Bank of England holds rates at 5.75%


Interest rates were left on hold at 5.75 per cent on Thursday as the majority of members on the Bank of England’s monetary policy committee decided the risks of a sharp economic slowdown and falling inflation were not serious enough to warrant an interest rate cut.

The decision was widely expected by economists and financial market participants, although they had frequently changed their minds about the likely path for interest rates over the past three months.

After the Bank’s August inflation forecasts, another rise in rates to 6 per cent seemed certain.
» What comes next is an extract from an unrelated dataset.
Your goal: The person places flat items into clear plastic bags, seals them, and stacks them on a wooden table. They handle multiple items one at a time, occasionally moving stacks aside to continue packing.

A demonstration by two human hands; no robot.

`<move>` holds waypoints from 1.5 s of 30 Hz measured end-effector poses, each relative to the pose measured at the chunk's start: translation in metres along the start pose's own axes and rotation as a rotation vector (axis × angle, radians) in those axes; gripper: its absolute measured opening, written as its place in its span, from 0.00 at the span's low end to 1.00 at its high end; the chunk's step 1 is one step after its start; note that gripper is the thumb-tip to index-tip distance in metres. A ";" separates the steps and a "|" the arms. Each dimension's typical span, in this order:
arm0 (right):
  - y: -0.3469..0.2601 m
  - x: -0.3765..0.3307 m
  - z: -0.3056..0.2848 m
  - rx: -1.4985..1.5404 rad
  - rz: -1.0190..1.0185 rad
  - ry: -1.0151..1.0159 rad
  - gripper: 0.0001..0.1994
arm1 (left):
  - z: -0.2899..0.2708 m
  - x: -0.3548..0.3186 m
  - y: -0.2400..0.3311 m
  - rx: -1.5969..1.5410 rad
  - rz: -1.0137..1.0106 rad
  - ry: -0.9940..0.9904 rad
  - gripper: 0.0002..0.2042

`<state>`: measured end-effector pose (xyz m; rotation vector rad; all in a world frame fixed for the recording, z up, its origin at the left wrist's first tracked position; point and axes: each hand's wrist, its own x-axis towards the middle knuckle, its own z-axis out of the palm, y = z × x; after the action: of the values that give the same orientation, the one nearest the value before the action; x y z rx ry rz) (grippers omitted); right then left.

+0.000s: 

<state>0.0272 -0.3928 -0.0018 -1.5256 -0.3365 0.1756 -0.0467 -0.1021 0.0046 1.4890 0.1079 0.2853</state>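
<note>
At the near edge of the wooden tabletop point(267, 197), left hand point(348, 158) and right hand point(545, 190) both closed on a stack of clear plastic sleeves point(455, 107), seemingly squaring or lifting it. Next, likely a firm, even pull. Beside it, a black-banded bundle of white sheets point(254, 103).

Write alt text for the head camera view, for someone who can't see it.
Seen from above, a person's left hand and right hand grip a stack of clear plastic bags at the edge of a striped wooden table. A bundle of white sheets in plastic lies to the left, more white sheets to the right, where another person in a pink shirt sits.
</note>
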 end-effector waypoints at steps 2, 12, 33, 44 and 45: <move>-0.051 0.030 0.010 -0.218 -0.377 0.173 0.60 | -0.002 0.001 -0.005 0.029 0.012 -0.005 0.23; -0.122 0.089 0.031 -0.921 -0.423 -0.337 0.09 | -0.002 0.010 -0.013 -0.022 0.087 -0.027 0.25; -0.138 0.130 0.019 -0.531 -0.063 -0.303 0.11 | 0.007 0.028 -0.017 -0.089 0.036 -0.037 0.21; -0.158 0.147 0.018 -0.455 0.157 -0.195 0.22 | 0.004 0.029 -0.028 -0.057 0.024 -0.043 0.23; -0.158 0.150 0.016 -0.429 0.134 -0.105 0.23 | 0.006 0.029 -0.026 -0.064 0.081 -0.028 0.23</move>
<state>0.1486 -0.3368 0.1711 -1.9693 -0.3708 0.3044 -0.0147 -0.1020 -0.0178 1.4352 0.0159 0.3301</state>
The global credit squeeze later in that month and in September then raised expectations of a cut at the November meeting as the turmoil seemed likely to slow the economy more sharply than the Bank was expecting.

But the predictions of a cut have more recently have fallen by the wayside after strong economic data and speeches by MPC members with a distinct wait and see” flavour.

Third quarter economic growth was estimated by the Office for National Statistics at an above average rate of 0.8 per cent and the Bank has never cut rates with such momentum still in the economy.

By leaving rates on hold, the MPC put more weight on whole-economy figures than on a series of more peripheral, but surpringly feeble economic data that have been published this week.

Industrial production, the purchasing managers’ index of service sector output, the British Retail Consortium’s retail sales index and the house price index from Halifax, the mortgage lender, have all been weaker than expected.

The MPC had the advantage this month of being able to set rates after looking at the quarterly economic data contained in the Bank’s inflation report to be published next Wednesday.

It wants an economic slowdown to keep inflation in check, but not an abrupt halt in growth.

One of the MPC’s greatest dilemmas is that its remit is to hit a 2 per cent inflation target, and even with the havoc in credit markets, the threat remains of rising inflation from high oil, commodity and food prices.

This week, the British Retail Consortium’s assessment of shop prices showed the annual rise in prices was at its highest level this year.

In such uncertain economic conditions, the MPC members will feel able to change their minds in the months to come if comelling evidence emerges that households have lost their resilience to financial market turmoil or if inflation starts rising to dangerous levels again.

The commmittee has shown it is now more willing than before to change rates in meetings other than in Inflation Report months. So the decision on Thursday not to move has little bearing on the outlook for UK interest rates in the months to come.